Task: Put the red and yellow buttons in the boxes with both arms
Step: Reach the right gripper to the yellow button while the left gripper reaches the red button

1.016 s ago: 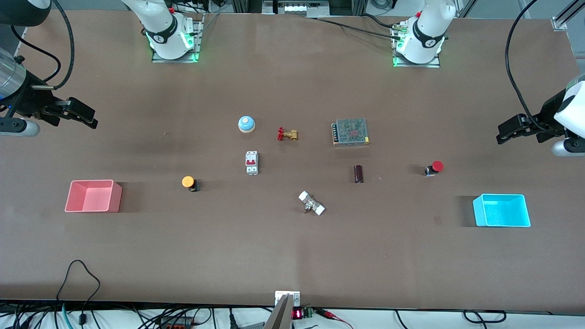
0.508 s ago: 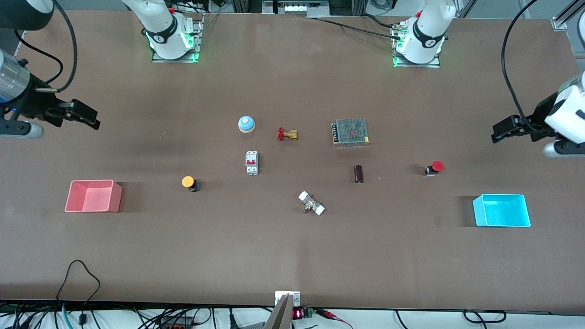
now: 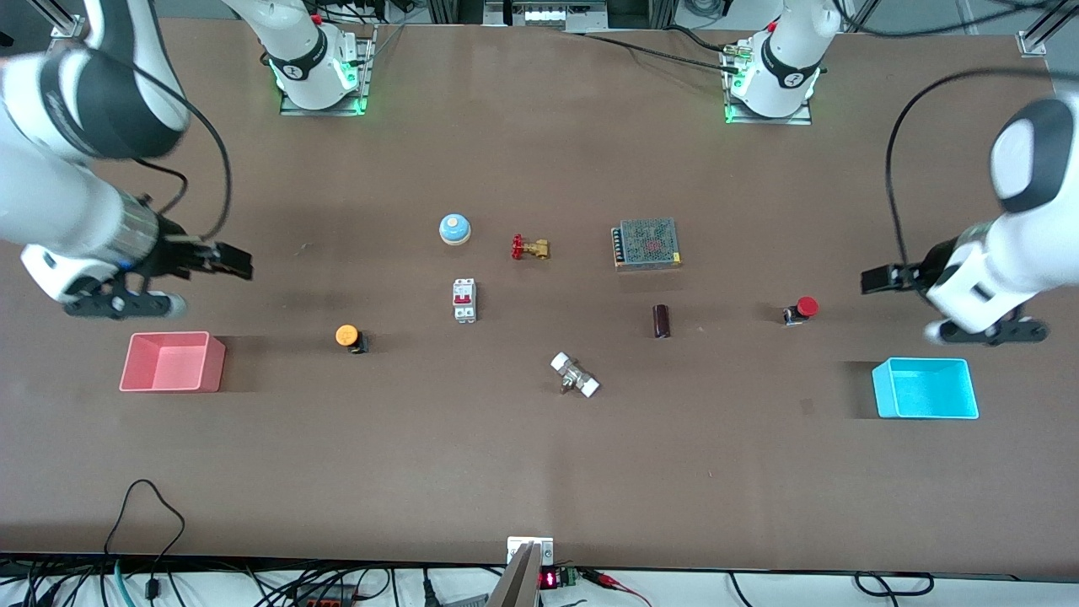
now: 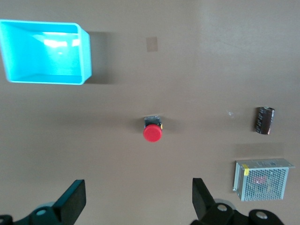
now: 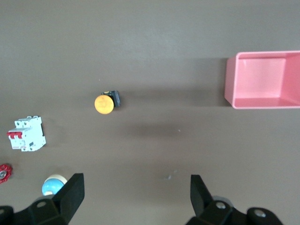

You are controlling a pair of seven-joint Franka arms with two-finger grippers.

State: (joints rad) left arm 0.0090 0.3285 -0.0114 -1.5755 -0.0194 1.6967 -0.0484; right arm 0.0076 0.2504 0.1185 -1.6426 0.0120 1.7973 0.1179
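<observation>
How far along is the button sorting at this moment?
Nothing is placed yet: the pink box and the cyan box are both empty. The red button and yellow button sit on the table. The left gripper is open over bare table beside the red button; the right gripper is open, above the table. Both grasps and drops remain.

Right wrist view: red-handled valve [image 5: 3, 172] cut by frame edge, only part of the red handle shows. Blue dome [image 5: 52, 185] partly hidden by right gripper [image 5: 136, 194] finger. Left wrist view: cyan box [image 4: 44, 52] clipped at frame edge. Front view: both arms' upper links motion-blurred.
</observation>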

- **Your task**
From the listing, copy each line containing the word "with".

- **Answer area**
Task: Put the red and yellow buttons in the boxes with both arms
You are controlling a pair of seven-joint Franka arms with two-finger grippers.

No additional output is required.